▶ **PROVIDED DATA**
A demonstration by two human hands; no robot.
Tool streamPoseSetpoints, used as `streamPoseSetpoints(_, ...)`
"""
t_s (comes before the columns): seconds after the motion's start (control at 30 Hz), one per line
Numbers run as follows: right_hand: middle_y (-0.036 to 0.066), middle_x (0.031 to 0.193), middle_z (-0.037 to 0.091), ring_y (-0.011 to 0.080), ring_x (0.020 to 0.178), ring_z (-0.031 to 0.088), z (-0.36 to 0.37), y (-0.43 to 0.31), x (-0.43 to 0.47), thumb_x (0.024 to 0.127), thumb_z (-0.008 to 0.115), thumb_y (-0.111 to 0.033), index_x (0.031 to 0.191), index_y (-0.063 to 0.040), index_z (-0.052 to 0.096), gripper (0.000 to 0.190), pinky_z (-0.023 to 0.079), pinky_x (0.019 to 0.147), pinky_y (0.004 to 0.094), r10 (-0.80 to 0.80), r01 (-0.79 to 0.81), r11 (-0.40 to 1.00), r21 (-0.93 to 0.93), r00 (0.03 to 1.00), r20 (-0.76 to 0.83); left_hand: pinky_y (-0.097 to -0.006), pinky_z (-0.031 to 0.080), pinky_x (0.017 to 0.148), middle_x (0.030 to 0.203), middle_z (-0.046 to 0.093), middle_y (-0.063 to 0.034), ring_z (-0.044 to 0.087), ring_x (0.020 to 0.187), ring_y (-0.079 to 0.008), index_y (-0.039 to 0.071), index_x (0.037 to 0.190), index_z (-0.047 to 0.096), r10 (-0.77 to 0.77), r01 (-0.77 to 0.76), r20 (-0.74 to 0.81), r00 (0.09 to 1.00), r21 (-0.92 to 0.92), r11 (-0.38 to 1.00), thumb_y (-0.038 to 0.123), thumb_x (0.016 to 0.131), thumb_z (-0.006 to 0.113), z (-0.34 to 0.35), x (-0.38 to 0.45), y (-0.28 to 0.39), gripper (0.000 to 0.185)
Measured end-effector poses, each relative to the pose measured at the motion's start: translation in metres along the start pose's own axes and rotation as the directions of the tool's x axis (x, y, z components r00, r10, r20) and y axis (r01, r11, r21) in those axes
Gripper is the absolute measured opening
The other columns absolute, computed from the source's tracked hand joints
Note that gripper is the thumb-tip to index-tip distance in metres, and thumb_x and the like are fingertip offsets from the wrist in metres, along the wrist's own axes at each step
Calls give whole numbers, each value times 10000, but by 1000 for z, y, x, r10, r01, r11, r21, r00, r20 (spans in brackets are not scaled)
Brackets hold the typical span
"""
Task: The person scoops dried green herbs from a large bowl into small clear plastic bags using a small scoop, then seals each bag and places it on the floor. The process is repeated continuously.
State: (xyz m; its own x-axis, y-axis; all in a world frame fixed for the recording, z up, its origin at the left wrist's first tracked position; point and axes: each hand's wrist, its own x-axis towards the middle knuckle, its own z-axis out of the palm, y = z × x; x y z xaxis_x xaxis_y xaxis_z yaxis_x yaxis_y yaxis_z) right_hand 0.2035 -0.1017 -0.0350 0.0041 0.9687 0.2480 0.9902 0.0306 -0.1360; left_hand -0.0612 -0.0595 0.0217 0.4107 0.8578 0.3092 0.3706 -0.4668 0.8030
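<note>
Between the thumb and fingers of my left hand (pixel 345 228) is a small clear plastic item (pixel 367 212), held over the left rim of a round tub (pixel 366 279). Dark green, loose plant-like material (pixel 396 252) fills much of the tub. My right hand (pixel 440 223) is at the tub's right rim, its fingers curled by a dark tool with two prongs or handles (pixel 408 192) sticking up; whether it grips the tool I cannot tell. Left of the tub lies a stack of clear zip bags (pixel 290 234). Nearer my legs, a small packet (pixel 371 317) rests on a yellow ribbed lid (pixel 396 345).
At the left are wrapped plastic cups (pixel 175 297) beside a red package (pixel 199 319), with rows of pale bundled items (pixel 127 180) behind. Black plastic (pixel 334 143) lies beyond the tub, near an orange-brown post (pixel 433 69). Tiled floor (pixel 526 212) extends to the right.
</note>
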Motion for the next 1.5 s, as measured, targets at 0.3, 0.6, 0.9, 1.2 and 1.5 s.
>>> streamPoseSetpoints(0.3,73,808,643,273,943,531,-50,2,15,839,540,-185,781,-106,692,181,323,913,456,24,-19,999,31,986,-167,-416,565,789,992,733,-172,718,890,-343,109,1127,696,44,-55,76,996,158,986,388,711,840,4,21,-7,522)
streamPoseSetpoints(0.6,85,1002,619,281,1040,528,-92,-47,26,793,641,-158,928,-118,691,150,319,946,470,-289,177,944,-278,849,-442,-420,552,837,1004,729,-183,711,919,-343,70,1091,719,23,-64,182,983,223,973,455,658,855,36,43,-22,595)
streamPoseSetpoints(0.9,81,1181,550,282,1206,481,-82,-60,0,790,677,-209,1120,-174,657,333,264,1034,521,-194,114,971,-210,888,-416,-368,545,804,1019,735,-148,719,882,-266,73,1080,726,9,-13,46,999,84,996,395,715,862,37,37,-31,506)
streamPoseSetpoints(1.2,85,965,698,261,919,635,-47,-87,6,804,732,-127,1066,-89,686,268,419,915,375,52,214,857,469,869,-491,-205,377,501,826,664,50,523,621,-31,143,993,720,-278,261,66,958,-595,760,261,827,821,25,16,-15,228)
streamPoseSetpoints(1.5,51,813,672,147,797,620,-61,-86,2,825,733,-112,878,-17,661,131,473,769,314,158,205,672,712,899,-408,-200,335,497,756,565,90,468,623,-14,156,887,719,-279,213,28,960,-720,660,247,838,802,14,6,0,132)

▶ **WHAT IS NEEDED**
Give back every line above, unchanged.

▶ **EXERCISE RESULT**
A demonstration by two human hands; no robot.
Tool streamPoseSetpoints, used as `streamPoseSetpoints(_, ...)`
"""
t_s (comes before the columns): seconds after the motion's start (control at 30 Hz), one per line
Numbers run as follows: right_hand: middle_y (-0.036 to 0.066), middle_x (0.031 to 0.193), middle_z (-0.037 to 0.091), ring_y (-0.011 to 0.080), ring_x (0.020 to 0.178), ring_z (-0.031 to 0.088), z (-0.36 to 0.37), y (-0.43 to 0.31), x (-0.43 to 0.47), thumb_x (0.024 to 0.127), thumb_z (-0.008 to 0.115), thumb_y (-0.111 to 0.033), index_x (0.031 to 0.191), index_y (-0.063 to 0.040), index_z (-0.052 to 0.096), gripper (0.000 to 0.190), pinky_z (-0.023 to 0.079), pinky_x (0.019 to 0.147), pinky_y (0.004 to 0.094), r10 (-0.80 to 0.80), r01 (-0.79 to 0.81), r11 (-0.40 to 1.00), r21 (-0.93 to 0.93), r00 (0.03 to 1.00), r20 (-0.76 to 0.83); left_hand: pinky_y (-0.097 to -0.006), pinky_z (-0.031 to 0.080), pinky_x (0.017 to 0.148), middle_x (0.030 to 0.203), middle_z (-0.046 to 0.093), middle_y (-0.063 to 0.034), ring_z (-0.044 to 0.087), ring_x (0.020 to 0.187), ring_y (-0.079 to 0.008), index_y (-0.039 to 0.071), index_x (0.037 to 0.190), index_z (-0.047 to 0.096), r10 (-0.77 to 0.77), r01 (-0.77 to 0.76), r20 (-0.74 to 0.81), r00 (0.09 to 1.00), r21 (-0.92 to 0.92), r11 (-0.38 to 1.00), thumb_y (-0.038 to 0.123), thumb_x (0.016 to 0.131), thumb_z (-0.006 to 0.113), z (-0.34 to 0.35), x (-0.38 to 0.45), y (-0.28 to 0.39), gripper (0.000 to 0.185)
Measured end-effector poses, each relative to the pose measured at the motion's start: translation in metres along the start pose's own axes and rotation as the directions of the tool's x axis (x, y, z components r00, r10, r20) and y axis (r01, r11, r21) in those axes
Gripper is the absolute measured opening
The other columns absolute, computed from the source's tracked hand joints
Note that gripper is the thumb-tip to index-tip distance in metres, and thumb_x and the like are fingertip offsets from the wrist in metres, along the wrist's own axes at each step
Calls give whole numbers, each value times 10000, but by 1000 for z, y, x, r10, r01, r11, r21, r00, r20 (spans in brackets are not scaled)
Brackets hold the typical span
"""
Task: The person scoops dried green herbs from a large bowl into small clear plastic bags using a small scoop, then seals each bag and places it on the floor. The process is repeated continuously.
State: (xyz m; its own x-axis, y-axis; all in a world frame fixed for the recording, z up, its origin at the left wrist's first tracked position; point and axes: each hand's wrist, its own x-axis towards the middle knuckle, its own z-axis out of the palm, y = z × x; x y z xaxis_x xaxis_y xaxis_z yaxis_x yaxis_y yaxis_z) right_hand 0.2035 -0.1017 -0.0350 0.0041 0.9687 0.2480 0.9902 0.0306 -0.1360; left_hand -0.0612 -0.0595 0.0217 0.4107 0.8578 0.3092 0.3706 -0.4668 0.8030
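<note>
Between the thumb and fingers of my left hand (pixel 345 228) is a small clear plastic item (pixel 367 212), held over the left rim of a round tub (pixel 366 279). Dark green, loose plant-like material (pixel 396 252) fills much of the tub. My right hand (pixel 440 223) is at the tub's right rim, its fingers curled by a dark tool with two prongs or handles (pixel 408 192) sticking up; whether it grips the tool I cannot tell. Left of the tub lies a stack of clear zip bags (pixel 290 234). Nearer my legs, a small packet (pixel 371 317) rests on a yellow ribbed lid (pixel 396 345).
At the left are wrapped plastic cups (pixel 175 297) beside a red package (pixel 199 319), with rows of pale bundled items (pixel 127 180) behind. Black plastic (pixel 334 143) lies beyond the tub, near an orange-brown post (pixel 433 69). Tiled floor (pixel 526 212) extends to the right.
</note>
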Motion for the next 1.5 s, as measured, targets at 0.3, 0.6, 0.9, 1.2 and 1.5 s.
>>> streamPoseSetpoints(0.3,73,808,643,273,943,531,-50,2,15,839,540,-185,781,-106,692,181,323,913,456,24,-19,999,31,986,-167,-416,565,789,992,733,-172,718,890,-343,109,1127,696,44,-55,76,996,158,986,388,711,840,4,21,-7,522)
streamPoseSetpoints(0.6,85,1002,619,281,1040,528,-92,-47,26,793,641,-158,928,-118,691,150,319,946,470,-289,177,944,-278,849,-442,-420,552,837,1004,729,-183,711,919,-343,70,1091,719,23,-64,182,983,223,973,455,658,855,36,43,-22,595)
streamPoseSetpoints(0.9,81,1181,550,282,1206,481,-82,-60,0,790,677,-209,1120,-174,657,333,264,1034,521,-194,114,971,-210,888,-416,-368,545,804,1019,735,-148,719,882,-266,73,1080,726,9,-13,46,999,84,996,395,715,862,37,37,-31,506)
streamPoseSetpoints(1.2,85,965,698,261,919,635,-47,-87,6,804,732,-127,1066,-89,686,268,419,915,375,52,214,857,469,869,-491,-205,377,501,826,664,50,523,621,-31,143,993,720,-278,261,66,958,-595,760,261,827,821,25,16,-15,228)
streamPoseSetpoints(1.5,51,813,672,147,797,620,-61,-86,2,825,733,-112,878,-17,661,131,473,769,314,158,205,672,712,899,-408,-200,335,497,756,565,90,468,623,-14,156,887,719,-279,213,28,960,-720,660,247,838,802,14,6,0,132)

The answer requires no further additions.